[What is required] Each record has to be repeated exactly as given.

++++ Available data

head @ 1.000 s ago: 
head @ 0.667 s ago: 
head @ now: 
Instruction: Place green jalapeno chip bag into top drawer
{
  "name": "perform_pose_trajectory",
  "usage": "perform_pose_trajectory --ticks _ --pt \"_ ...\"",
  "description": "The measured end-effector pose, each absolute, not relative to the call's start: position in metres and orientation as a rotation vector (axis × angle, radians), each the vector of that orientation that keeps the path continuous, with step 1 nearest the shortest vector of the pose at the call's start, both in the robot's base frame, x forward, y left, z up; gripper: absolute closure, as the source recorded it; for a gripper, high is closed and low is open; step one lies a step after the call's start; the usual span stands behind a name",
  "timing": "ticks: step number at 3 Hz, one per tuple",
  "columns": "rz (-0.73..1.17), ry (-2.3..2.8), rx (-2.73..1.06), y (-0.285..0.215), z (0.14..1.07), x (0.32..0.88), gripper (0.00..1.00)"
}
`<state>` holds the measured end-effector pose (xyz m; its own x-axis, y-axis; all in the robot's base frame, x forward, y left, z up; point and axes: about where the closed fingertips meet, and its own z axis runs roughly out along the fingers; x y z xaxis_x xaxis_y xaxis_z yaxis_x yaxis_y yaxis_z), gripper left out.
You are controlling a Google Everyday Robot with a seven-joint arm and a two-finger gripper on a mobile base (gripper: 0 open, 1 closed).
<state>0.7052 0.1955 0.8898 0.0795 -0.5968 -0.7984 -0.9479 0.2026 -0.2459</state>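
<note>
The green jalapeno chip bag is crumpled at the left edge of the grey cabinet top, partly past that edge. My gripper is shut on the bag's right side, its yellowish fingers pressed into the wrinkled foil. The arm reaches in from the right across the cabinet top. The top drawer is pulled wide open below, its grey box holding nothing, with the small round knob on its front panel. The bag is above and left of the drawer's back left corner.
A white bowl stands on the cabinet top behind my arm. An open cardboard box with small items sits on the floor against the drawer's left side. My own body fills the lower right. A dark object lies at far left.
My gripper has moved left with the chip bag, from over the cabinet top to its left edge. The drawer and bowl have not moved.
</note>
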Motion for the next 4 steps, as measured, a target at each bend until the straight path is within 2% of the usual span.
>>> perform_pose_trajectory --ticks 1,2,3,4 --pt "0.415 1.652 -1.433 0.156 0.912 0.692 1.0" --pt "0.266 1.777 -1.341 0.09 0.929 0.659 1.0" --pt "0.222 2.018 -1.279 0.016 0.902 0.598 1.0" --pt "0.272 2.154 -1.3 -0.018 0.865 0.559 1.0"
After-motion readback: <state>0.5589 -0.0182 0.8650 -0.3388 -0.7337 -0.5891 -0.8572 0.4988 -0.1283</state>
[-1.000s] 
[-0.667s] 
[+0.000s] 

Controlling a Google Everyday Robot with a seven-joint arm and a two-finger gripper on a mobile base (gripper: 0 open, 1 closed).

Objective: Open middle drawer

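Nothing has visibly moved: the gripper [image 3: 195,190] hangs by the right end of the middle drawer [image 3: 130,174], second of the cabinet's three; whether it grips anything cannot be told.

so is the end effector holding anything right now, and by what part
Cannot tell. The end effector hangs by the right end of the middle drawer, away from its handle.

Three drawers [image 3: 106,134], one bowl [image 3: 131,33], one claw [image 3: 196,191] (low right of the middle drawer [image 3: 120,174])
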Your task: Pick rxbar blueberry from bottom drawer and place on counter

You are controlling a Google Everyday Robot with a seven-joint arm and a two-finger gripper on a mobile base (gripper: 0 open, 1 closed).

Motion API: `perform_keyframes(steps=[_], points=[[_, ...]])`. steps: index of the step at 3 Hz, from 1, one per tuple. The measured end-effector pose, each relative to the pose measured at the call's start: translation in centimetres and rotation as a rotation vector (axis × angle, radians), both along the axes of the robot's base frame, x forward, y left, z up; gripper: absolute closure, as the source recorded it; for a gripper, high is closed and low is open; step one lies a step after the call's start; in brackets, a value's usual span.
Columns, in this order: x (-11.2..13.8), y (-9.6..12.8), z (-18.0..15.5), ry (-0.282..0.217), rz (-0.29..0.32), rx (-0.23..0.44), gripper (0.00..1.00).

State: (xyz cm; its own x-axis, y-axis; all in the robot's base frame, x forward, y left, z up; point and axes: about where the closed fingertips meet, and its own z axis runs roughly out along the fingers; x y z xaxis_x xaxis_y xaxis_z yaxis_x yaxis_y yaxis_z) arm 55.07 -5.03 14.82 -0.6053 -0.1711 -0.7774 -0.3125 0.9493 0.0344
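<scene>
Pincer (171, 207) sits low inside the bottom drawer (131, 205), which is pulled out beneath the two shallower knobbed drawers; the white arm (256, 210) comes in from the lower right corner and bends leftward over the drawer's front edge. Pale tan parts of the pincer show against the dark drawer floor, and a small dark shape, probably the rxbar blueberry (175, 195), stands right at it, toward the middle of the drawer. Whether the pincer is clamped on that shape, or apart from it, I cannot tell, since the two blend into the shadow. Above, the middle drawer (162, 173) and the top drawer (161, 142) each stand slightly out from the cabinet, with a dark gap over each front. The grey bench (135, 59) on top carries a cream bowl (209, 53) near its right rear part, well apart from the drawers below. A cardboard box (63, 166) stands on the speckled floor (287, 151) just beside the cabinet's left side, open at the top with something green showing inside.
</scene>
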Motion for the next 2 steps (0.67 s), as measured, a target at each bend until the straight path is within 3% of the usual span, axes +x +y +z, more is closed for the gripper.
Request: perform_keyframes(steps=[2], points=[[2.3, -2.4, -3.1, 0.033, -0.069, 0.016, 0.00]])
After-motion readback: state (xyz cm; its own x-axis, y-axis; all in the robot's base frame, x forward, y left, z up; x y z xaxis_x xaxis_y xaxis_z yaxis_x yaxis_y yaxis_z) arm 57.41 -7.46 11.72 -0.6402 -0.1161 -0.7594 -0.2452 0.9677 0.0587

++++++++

[Expected answer]
head @ 1.000 s ago: 
head @ 0.667 s ago: 
head @ now: 
Instruction: Place green jalapeno chip bag into top drawer
{
  "name": "perform_pose_trajectory",
  "usage": "perform_pose_trajectory --ticks _ --pt \"_ ...\"",
  "description": "The measured end-effector pose, each absolute, not relative to the call's start: position in metres and orientation as a rotation vector (axis × angle, radians), each the vector of that orientation that keeps the path continuous, with step 1 nearest the shortest vector of the pose at the call's start, both in the robot's base frame, x forward, y left, z up; gripper: absolute closure, as the source recorded it; for a gripper, high is closed and low is open; step one lies a step after the call's start; the usual span stands behind a name",
  "timing": "ticks: step number at 3 Hz, one per tuple",
  "columns": "rz (-0.73..1.17), ry (-2.3..2.8), rx (-2.73..1.06), y (-0.285..0.215), z (0.14..1.07), x (0.32..0.88), gripper (0.00..1.00)"
}
`<state>` holds the measured end-effector pose (xyz m; its own x-axis, y-axis; all in the robot's base frame, x forward, y left, z up; point and axes: about where the closed fingertips meet, and its own z axis runs roughly out along the fingers; x y z xaxis_x xaxis_y xaxis_z yaxis_x yaxis_y yaxis_z), gripper left out.
You are controlling a Google Everyday Robot with a seven-joint arm and a two-finger gripper on a mobile base (gripper: 0 open, 1 closed).
<state>0.7052 0.1955 0.8898 0.0795 -0.5968 -0.7984 -0.9479 0.2026 -0.2459</state>
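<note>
The green jalapeno chip bag is crumpled at the left edge of the grey cabinet top, partly past that edge. My gripper is shut on the bag's right side, its yellowish fingers pressed into the wrinkled foil. The arm reaches in from the right across the cabinet top. The top drawer is pulled wide open below, its grey box holding nothing, with the small round knob on its front panel. The bag is above and left of the drawer's back left corner.
A white bowl stands on the cabinet top behind my arm. An open cardboard box with small items sits on the floor against the drawer's left side. My own body fills the lower right. A dark object lies at far left.
My gripper has moved left with the chip bag, from over the cabinet top to its left edge. The drawer and bowl have not moved.
</note>
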Motion for the next 4 steps, as measured, a target at each bend until the straight path is within 2% of the usual span.
>>> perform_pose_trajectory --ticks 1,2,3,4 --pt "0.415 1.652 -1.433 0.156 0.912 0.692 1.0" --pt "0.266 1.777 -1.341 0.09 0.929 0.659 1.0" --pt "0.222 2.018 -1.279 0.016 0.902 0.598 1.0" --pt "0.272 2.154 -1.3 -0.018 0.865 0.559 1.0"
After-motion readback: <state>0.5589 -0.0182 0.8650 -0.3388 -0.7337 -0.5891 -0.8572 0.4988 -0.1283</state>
[-1.000s] 
[-0.667s] 
[+0.000s] 

Controlling a Google Everyday Robot with a seven-joint arm and a two-finger gripper on a mobile base (gripper: 0 open, 1 closed).

Objective: Open middle drawer

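Nothing has visibly moved: the gripper [image 3: 195,190] hangs by the right end of the middle drawer [image 3: 130,174], second of the cabinet's three; whether it grips anything cannot be told.

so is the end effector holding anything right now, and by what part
Cannot tell. The end effector hangs by the right end of the middle drawer, away from its handle.

Three drawers [image 3: 106,134], one bowl [image 3: 131,33], one claw [image 3: 196,191] (low right of the middle drawer [image 3: 120,174])
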Your task: Pick rxbar blueberry from bottom drawer and place on counter

You are controlling a Google Everyday Robot with a seven-joint arm and a two-finger gripper on a mobile base (gripper: 0 open, 1 closed).

Motion API: `perform_keyframes(steps=[_], points=[[_, ...]])`. steps: index of the step at 3 Hz, from 1, one per tuple. The measured end-effector pose, each relative to the pose measured at the call's start: translation in centimetres and rotation as a rotation vector (axis × angle, radians), both along the axes of the robot's base frame, x forward, y left, z up; gripper: absolute closure, as the source recorded it; for a gripper, high is closed and low is open; step one lies a step after the call's start; in brackets, a value's usual span.
Columns, in this order: x (-11.2..13.8), y (-9.6..12.8), z (-18.0..15.5), ry (-0.282..0.217), rz (-0.29..0.32), rx (-0.23..0.44), gripper (0.00..1.00).

State: (xyz cm; its own x-axis, y-axis; all in the robot's base frame, x forward, y left, z up; point and axes: about where the closed fingertips meet, and its own z axis runs roughly out along the fingers; x y z xaxis_x xaxis_y xaxis_z yaxis_x yaxis_y yaxis_z) arm 55.07 -5.03 14.82 -0.6053 -0.1711 -0.7774 -0.3125 0.9493 0.0344
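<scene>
Pincer (171, 207) sits low inside the bottom drawer (131, 205), which is pulled out beneath the two shallower knobbed drawers; the white arm (256, 210) comes in from the lower right corner and bends leftward over the drawer's front edge. Pale tan parts of the pincer show against the dark drawer floor, and a small dark shape, probably the rxbar blueberry (175, 195), stands right at it, toward the middle of the drawer. Whether the pincer is clamped on that shape, or apart from it, I cannot tell, since the two blend into the shadow. Above, the middle drawer (162, 173) and the top drawer (161, 142) each stand slightly out from the cabinet, with a dark gap over each front. The grey bench (135, 59) on top carries a cream bowl (209, 53) near its right rear part, well apart from the drawers below. A cardboard box (63, 166) stands on the speckled floor (287, 151) just beside the cabinet's left side, open at the top with something green showing inside.
</scene>
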Motion for the next 2 steps (0.67 s), as measured, a target at each bend until the straight path is within 3% of the usual span, axes +x +y +z, more is closed for the gripper.
Request: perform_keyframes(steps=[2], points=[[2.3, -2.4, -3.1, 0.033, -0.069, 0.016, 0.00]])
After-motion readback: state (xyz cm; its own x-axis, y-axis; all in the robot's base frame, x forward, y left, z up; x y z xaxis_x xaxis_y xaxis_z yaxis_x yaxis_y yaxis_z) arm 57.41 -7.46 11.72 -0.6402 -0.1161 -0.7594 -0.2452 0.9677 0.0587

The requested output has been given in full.